7) Any complaint of atrocity on SCs/STs by forcing them to eat any inedible substance, causing insult or annoyance, parading them naked / with painted face, wrongful occupation / dispossession from their land, house etc.. forcing bonded labour, use of force in casting of vote, institution of false cases, intentional insult in public view, outraging modesty of SC/ST women, refusing access to a place of public resort, expelling SCs/STs from their houses / village etc. are covered under section 3 (1) of the SCs / STs (POA) Act Whereas, some of offences like fabricating false evidence, mischief by fire, attempt to cause disappearance of the evidence etc. for which the SC/ST person is likely to be convicted of an offence which is not capital but punishable with imprisonment of (07) years or upwards, would fall u/s 3(2) of the SCs/STs (POA) Act.
8) All the cases of atrocities on SCs/STs by non SCs and STs should be registered under the provisions of the SCs/STs (POA) Act, 1989 only, while the cases of enforcing any disability on account of preaching and practicing untouchability should be booked under the provisions of PCR Act. All the concerned officers should clearly understand the provisions of these two enactments and their applicability.
9) If any offence under sec. 3 of SCs/STs (POA) Act is committed by a public servant, he is liable to be prosecuted u/s 3(2) (VII).
10) On receipt of a representation / compliant pertaining to any offence under the provisions of thee SCs / STs (POA) Act either in writing or orally at the Police Station, the Officers -in-charge shall register a case, as provided under Rule 5(1) of the POA Rules of 1995 r/w 154 Cr.PC and if the Officer — in — charge of the Police Stations fails to do so, it amounts to “willful neglect of duty” which in itself is an offence u/s 4 of the said Act.
11) While registering FIR. it should be ensured that correct Sections and Sub Sections under the appropriate Act are applied Any attempt of burking or minimizing the gravity of the offence shall be treated as “Willful neglect of duty ”.
12) All the cases of bogus caste certificates should be booked u/s 420 IPC.
13) The lOs should refrain from becoming parties to the compromises / out of court settlements in cases of specific accusations as defined under the Acts.
14) All the Cases referred u/s 156 (3) Cr.PC. by the court should be promptly registered and the FIR copies should be sent to court and other concerned officers without any delay If there is any dereliction of duty on the part of the IO, he shall be liable for contempt of court and also for Departmental action
15) FIR copy in every case should be sent to the District Magistrate, to enable him to take decision regarding sanction of relief and rehabilitation measures and a copy of the FIR should also be given to the complainant.
16) FIR copy should also be sent to the CP/ SP promptly with a request to appoint the 10 at the earliest, to enable the 10 to commence investigation without any loss of time.
17) The Investigation Officer i.e.an ACP/ DSP has to be appointed by the C.P / SsP. to expeditiously investigate the case booked under (POA) Act. 1989 as envisaged under Rule 7(1) of SCs/STs (POA) Rules of 1995. Non-compliance of the above legal requirement would vitiate the entire investigation.
18) Rule 7(2) stipulates that the investigating officer so appointed under sub-rule (1) shall complete the investigation on top priority basis within thirty days.

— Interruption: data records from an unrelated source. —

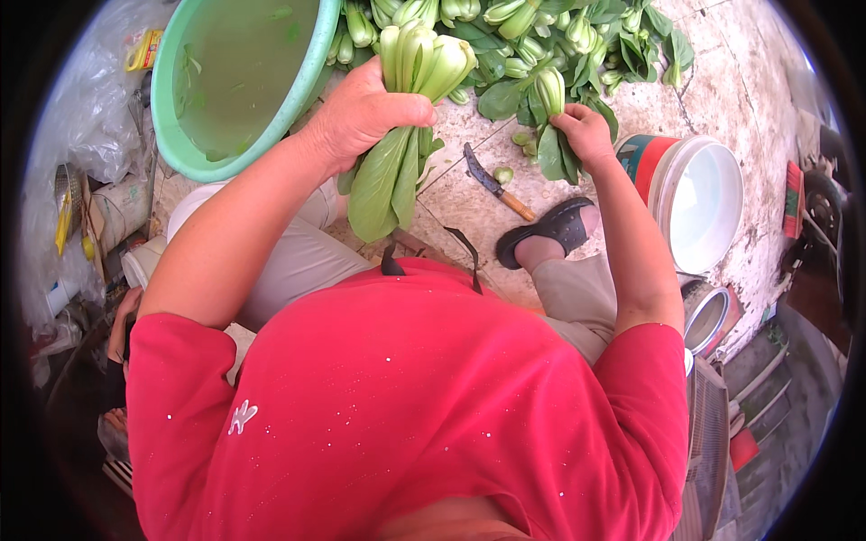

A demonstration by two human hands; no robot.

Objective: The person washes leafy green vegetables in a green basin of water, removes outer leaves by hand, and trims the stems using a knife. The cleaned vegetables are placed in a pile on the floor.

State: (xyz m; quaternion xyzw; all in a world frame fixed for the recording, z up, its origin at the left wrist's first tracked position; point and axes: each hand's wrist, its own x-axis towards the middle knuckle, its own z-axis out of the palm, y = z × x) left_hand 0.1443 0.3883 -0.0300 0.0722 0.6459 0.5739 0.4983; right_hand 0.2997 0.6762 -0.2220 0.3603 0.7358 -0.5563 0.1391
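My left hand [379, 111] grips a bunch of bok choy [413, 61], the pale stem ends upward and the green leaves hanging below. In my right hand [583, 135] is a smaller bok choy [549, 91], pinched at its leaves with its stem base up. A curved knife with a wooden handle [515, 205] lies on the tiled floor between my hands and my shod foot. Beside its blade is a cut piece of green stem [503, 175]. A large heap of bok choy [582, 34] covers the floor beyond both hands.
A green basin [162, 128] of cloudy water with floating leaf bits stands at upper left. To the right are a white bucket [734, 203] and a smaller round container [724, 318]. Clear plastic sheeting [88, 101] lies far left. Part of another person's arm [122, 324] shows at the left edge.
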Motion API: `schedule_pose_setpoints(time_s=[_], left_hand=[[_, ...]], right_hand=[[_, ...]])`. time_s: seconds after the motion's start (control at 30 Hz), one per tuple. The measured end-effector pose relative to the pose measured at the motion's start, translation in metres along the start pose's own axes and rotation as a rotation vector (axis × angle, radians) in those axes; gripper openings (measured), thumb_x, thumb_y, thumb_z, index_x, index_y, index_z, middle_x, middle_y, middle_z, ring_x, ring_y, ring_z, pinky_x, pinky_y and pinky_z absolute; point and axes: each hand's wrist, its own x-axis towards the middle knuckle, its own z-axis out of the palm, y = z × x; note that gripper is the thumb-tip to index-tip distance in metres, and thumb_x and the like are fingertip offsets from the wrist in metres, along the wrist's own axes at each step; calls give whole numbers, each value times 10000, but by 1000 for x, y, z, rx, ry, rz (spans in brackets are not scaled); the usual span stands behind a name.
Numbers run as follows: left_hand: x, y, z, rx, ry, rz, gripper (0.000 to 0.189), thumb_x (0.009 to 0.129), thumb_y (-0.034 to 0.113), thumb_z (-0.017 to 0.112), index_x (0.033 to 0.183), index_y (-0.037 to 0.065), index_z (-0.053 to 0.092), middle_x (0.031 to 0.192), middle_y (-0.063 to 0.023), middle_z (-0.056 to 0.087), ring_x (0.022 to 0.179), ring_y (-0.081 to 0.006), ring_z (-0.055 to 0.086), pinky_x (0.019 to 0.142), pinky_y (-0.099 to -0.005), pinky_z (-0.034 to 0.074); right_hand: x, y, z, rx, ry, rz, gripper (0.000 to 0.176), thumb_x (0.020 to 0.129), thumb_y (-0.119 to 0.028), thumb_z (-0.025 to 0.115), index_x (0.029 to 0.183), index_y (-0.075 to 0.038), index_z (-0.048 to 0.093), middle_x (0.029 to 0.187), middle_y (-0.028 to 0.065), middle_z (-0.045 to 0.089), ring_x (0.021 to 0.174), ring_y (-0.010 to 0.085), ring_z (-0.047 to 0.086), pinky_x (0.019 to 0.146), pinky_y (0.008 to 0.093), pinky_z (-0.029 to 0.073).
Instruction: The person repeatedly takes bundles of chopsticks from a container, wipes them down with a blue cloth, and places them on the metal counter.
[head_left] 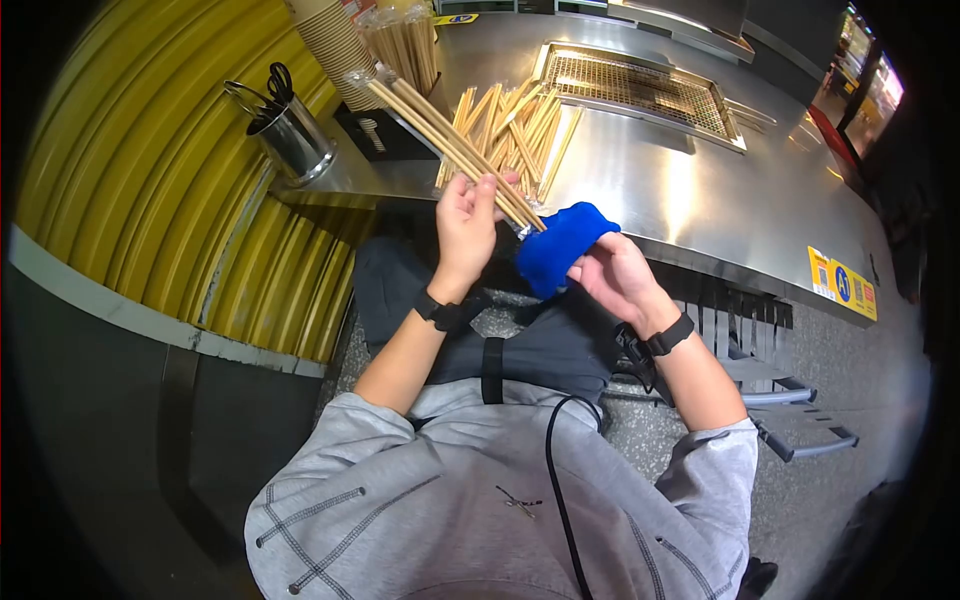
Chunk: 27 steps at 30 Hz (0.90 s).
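Note:
My left hand is closed around a few long wooden chopsticks, partly in clear wrappers, that slant from the upper left down toward the right. A blue cloth is draped over the fingers of my right hand, which pinches it from below. The cloth lies right at the lower ends of the held chopsticks. Behind my hands, a loose pile of chopsticks rests on the steel counter.
A metal cup with black-handled scissors stands at the left by the yellow corrugated wall. Stacked paper cups and a holder of wrapped chopsticks are behind. A grill grate is set into the counter. A yellow label marks its front edge.

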Motion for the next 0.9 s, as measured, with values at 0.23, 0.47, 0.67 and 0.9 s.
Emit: schedule_pose_setpoints(time_s=[0.23,0.47,0.67,0.9], left_hand=[[-11,-17,15,-39,-56,16,213,1003,112,464,1150,-42,468,1056,-173,654,874,-169,666,777,-280,557],[-8,-14,2,74,-162,-39,197,988,106,502,1117,-42,525,954,-121,673,824,-142,662,737,-269,550],[-17,6,1,197,-626,-361,168,968,91,533,1083,-28,562,866,-44,656,781,-84,626,687,-225,512],[-36,-31,8,191,-667,-444,211,998,189,514,1031,-3,594,845,-9,626,732,-53,568,677,-213,477]], right_hand=[[1,0,-2,82,68,3,284,967,-86,371,1159,27,548,1120,155,628,1016,252,626,917,397,500],[-4,-10,1,-358,96,-20,187,935,-136,487,1057,-59,606,976,36,639,862,123,605,770,267,480],[-11,-15,14,-629,88,-267,111,865,-75,632,969,-48,604,916,-7,615,861,92,580,797,256,473],[-3,-10,7,-539,292,-379,168,844,45,596,1005,1,608,917,47,658,819,128,631,735,264,518]])
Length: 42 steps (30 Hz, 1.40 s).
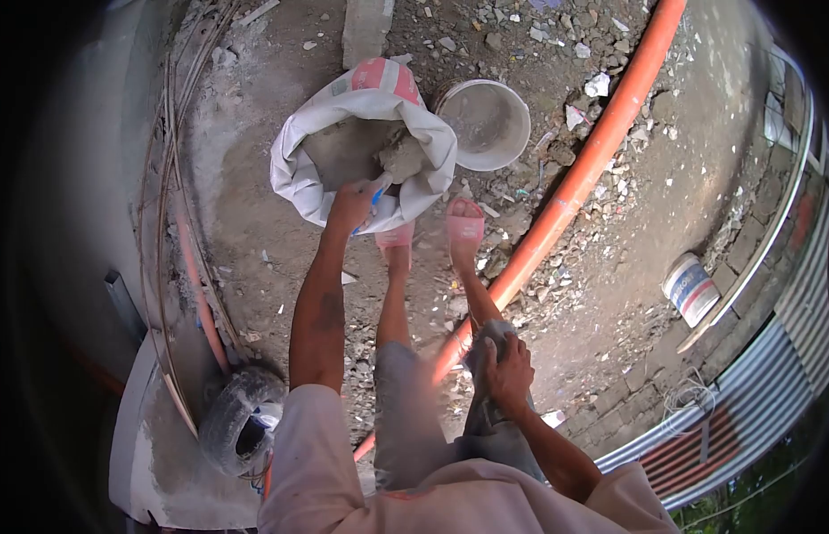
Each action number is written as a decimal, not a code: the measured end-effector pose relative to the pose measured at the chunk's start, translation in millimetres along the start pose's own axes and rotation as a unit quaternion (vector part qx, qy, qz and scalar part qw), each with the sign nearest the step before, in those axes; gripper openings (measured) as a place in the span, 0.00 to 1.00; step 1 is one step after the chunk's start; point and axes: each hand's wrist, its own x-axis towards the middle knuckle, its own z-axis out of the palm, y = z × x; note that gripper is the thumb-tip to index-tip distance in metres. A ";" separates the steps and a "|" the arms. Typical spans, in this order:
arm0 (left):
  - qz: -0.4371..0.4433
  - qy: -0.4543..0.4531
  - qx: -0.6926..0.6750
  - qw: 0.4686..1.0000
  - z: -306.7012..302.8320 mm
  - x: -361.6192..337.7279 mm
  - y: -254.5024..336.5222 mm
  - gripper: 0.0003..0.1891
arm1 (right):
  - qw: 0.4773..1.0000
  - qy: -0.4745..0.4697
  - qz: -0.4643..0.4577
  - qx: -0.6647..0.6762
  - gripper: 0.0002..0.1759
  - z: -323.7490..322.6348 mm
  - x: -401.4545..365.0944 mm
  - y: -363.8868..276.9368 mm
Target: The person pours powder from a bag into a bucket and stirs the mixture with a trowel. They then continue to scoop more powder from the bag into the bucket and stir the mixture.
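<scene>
My left hand (350,205) reaches down into an open white sack (294,173) of grey cement powder. It grips a small tool with a blue handle (375,198), and a lump of grey powder (402,157) sits on its far end. My right hand (508,369) lies on my right knee, with its fingers curled over the bunched grey cloth of my shorts (486,338). My feet in pink sandals (465,222) stand just in front of the sack.
A white bucket (486,125) dusted with cement stands right of the sack. A long orange pipe (593,160) runs diagonally over rubble-strewn ground. An old tyre (241,423) and bent rods (178,267) lie at left. A small paint tin (690,289) and corrugated sheeting (771,374) are at right.
</scene>
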 end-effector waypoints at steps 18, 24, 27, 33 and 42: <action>0.021 0.018 0.033 0.999 -50.0 -111.8 39.3 0.15 | 0.999 -0.010 -0.032 -0.018 0.29 4.2 -17.5 12.6; 0.053 0.006 0.076 0.996 -28.5 -134.1 76.4 0.15 | 0.992 -0.103 -0.002 0.079 0.31 -16.4 -9.1 23.9; 0.062 -0.010 0.085 0.994 -1.9 -130.3 98.3 0.16 | 0.992 -0.081 -0.031 0.091 0.31 -8.0 -5.5 45.3; 0.082 -0.012 0.097 0.992 62.1 -78.1 103.0 0.18 | 0.997 -0.035 0.005 0.073 0.30 -0.1 -3.5 57.4; -0.066 0.021 -0.017 0.997 158.0 -9.6 132.5 0.20 | 0.989 -0.039 0.027 0.139 0.30 -6.7 8.6 80.2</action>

19) In case the appointed IO is transferred out, any another Dy SP is to be appointed as IO and it has to be done by issuing a fresh Appointment Order by S P/C P. U/Rule 7(1) of SC/ST (POA) Rules, 1995.
20) On receipt of the appointment order from the SP/C.P the appointed IO should take up investigation from the stage of FIR. If the initial investigation has been done by an incompetent officer, it is an irregular investigation and mere verification of such investigation by the Dy SP is void and irregular under the Law.
21) In case, the incompetent officer has filed the charge sheet after his investigation, it is null and void and hence the specially appointed Dy.SP should seek permission of the court by filling petition u/s 173(8)Cr.PC and proceed with further investigation from the initial stage i.e from the FIR stage after obtaining the permission of the Court.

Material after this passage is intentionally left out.